*The task*
From the first line to the last, write out the material exactly.

*Available data*
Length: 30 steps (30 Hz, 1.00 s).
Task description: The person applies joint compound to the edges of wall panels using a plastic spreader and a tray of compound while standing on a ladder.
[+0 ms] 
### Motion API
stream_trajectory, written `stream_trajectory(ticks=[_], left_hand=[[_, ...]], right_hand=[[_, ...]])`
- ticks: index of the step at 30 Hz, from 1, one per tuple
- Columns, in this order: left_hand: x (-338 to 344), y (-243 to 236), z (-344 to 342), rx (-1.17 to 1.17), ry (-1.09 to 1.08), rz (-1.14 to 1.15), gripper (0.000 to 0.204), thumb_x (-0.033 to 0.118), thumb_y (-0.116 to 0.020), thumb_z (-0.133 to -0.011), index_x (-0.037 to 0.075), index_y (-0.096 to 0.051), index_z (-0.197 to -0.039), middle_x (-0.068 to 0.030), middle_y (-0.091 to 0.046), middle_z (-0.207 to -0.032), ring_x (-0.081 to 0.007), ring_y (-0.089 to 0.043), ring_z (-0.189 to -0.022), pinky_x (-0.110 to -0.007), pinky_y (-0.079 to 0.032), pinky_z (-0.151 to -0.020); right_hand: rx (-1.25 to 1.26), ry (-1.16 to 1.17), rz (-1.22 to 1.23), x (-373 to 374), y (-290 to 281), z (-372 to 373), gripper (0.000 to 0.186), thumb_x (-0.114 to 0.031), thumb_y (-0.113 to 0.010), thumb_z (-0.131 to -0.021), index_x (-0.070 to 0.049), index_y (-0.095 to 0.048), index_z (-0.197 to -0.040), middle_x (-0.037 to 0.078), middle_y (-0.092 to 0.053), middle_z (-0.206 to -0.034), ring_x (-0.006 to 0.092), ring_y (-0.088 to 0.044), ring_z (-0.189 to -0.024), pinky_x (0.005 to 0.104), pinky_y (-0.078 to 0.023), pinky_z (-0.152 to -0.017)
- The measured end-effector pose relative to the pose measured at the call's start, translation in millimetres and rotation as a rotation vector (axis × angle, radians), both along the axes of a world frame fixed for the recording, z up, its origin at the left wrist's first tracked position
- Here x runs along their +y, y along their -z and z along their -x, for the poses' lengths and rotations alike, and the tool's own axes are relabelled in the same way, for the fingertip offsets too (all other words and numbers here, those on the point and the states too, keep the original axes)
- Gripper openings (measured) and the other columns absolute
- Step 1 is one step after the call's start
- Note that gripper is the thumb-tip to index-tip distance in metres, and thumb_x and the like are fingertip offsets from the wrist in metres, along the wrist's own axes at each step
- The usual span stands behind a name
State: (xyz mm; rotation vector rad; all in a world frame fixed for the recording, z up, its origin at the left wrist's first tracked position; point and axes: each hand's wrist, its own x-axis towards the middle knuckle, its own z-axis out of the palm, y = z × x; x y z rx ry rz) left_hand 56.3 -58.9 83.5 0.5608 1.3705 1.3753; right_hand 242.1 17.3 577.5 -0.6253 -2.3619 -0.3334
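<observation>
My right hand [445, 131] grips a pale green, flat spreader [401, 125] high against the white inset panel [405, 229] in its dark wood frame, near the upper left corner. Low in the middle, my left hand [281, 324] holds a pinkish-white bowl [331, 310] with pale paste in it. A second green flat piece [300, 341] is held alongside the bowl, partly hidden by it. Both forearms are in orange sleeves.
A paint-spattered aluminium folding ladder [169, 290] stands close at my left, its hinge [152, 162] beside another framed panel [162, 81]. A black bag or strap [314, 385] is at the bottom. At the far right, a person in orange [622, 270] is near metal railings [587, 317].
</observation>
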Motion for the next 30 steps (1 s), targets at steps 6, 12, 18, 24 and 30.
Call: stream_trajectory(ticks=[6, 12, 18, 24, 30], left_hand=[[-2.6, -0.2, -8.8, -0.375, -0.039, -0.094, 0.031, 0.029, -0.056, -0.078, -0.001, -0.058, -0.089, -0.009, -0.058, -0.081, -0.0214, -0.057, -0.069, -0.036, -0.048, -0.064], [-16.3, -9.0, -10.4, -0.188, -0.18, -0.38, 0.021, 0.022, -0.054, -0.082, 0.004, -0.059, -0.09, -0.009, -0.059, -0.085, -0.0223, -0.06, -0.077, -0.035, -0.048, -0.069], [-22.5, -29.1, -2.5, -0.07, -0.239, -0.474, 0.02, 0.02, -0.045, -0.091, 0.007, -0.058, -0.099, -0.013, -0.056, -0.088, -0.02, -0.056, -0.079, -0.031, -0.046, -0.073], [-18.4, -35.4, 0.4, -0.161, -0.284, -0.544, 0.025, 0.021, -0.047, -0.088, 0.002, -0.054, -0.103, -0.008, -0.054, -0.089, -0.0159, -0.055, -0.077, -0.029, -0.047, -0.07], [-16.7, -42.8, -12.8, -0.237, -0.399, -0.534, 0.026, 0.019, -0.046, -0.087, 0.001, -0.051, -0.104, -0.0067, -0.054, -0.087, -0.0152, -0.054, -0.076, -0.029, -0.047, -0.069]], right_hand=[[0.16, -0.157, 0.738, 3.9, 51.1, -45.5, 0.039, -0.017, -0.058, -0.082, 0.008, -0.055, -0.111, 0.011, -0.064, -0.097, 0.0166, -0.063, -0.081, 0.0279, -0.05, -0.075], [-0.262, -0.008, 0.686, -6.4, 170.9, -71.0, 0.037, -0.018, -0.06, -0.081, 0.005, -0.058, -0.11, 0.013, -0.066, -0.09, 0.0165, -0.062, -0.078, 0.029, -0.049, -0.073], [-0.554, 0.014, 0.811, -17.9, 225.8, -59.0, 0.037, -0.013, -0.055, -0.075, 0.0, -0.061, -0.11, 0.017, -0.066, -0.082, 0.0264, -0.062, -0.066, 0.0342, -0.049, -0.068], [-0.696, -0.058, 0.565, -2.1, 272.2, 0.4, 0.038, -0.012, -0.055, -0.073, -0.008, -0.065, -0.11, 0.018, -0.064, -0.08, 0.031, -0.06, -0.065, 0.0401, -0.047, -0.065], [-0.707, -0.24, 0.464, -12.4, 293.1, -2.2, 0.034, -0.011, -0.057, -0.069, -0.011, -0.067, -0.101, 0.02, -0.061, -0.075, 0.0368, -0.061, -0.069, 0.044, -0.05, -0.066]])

*Exercise output*
Length: 30 steps (30 Hz, 1.00 s).
Task description: The person applies joint compound to the edges of wall panels using a plastic spreader and a tray of compound while standing on a ladder.
[+0 ms] 
### Motion API
stream_trajectory, written `stream_trajectory(ticks=[_], left_hand=[[_, ...]], right_hand=[[_, ...]])`
- ticks: index of the step at 30 Hz, from 1, one per tuple
- Columns, in this order: left_hand: x (-338 to 344), y (-243 to 236), z (-344 to 342), rx (-1.17 to 1.17), ry (-1.09 to 1.08), rz (-1.14 to 1.15), gripper (0.000 to 0.204), thumb_x (-0.033 to 0.118), thumb_y (-0.116 to 0.020), thumb_z (-0.133 to -0.011), index_x (-0.037 to 0.075), index_y (-0.096 to 0.051), index_z (-0.197 to -0.039), middle_x (-0.068 to 0.030), middle_y (-0.091 to 0.046), middle_z (-0.207 to -0.032), ring_x (-0.081 to 0.007), ring_y (-0.089 to 0.043), ring_z (-0.189 to -0.022), pinky_x (-0.110 to -0.007), pinky_y (-0.079 to 0.032), pinky_z (-0.151 to -0.020); right_hand: rx (-1.25 to 1.26), ry (-1.16 to 1.17), rz (-1.22 to 1.23), x (-373 to 374), y (-290 to 281), z (-372 to 373), gripper (0.000 to 0.186), thumb_x (-0.114 to 0.031), thumb_y (-0.113 to 0.010), thumb_z (-0.131 to -0.021), index_x (-0.070 to 0.049), index_y (-0.095 to 0.048), index_z (-0.197 to -0.040), middle_x (-0.037 to 0.078), middle_y (-0.092 to 0.053), middle_z (-0.206 to -0.034), ring_x (-0.006 to 0.092), ring_y (-0.088 to 0.044), ring_z (-0.189 to -0.024), pinky_x (0.005 to 0.104), pinky_y (-0.078 to 0.023), pinky_z (-0.152 to -0.017)
- The measured end-effector pose relative to the pose measured at the call's start, translation in millimetres and rotation as a rotation vector (axis × angle, radians), both along the axes of a world frame fixed for the recording, z up, its origin at the left wrist's first tracked position
- Here x runs along their +y, y along their -z and z along their -x, for the poses' lengths and rotations alike, and the tool's own axes are relabelled in the same way, for the fingertip offsets too (all other words and numbers here, those on the point and the states too, keep the original axes)
- Gripper openings (measured) and the other columns absolute
- Step 1 is one step after the call's start
- Note that gripper is the thumb-tip to index-tip distance in metres, and thumb_x and the like are fingertip offsets from the wrist in metres, along the wrist's own axes at each step
- The usual span stands behind a name
State: (xyz mm; rotation vector rad; all in a world frame fixed for the recording, z up, its origin at the left wrist's first tracked position; point and axes: each hand's wrist, its own x-axis towards the middle knuckle, its own z-axis out of the palm, y = z × x; x y z rx ry rz) left_hand 56.3 -58.9 83.5 0.5608 1.3705 1.3753; right_hand 242.1 17.3 577.5 -0.6253 -2.3619 -0.3334
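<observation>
My right hand [445, 131] grips a pale green, flat spreader [401, 125] high against the white inset panel [405, 229] in its dark wood frame, near the upper left corner. Low in the middle, my left hand [281, 324] holds a pinkish-white bowl [331, 310] with pale paste in it. A second green flat piece [300, 341] is held alongside the bowl, partly hidden by it. Both forearms are in orange sleeves.
A paint-spattered aluminium folding ladder [169, 290] stands close at my left, its hinge [152, 162] beside another framed panel [162, 81]. A black bag or strap [314, 385] is at the bottom. At the far right, a person in orange [622, 270] is near metal railings [587, 317].
</observation>
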Motion for the next 30 steps (1 s), targets at steps 6, 12, 18, 24 and 30.
Call: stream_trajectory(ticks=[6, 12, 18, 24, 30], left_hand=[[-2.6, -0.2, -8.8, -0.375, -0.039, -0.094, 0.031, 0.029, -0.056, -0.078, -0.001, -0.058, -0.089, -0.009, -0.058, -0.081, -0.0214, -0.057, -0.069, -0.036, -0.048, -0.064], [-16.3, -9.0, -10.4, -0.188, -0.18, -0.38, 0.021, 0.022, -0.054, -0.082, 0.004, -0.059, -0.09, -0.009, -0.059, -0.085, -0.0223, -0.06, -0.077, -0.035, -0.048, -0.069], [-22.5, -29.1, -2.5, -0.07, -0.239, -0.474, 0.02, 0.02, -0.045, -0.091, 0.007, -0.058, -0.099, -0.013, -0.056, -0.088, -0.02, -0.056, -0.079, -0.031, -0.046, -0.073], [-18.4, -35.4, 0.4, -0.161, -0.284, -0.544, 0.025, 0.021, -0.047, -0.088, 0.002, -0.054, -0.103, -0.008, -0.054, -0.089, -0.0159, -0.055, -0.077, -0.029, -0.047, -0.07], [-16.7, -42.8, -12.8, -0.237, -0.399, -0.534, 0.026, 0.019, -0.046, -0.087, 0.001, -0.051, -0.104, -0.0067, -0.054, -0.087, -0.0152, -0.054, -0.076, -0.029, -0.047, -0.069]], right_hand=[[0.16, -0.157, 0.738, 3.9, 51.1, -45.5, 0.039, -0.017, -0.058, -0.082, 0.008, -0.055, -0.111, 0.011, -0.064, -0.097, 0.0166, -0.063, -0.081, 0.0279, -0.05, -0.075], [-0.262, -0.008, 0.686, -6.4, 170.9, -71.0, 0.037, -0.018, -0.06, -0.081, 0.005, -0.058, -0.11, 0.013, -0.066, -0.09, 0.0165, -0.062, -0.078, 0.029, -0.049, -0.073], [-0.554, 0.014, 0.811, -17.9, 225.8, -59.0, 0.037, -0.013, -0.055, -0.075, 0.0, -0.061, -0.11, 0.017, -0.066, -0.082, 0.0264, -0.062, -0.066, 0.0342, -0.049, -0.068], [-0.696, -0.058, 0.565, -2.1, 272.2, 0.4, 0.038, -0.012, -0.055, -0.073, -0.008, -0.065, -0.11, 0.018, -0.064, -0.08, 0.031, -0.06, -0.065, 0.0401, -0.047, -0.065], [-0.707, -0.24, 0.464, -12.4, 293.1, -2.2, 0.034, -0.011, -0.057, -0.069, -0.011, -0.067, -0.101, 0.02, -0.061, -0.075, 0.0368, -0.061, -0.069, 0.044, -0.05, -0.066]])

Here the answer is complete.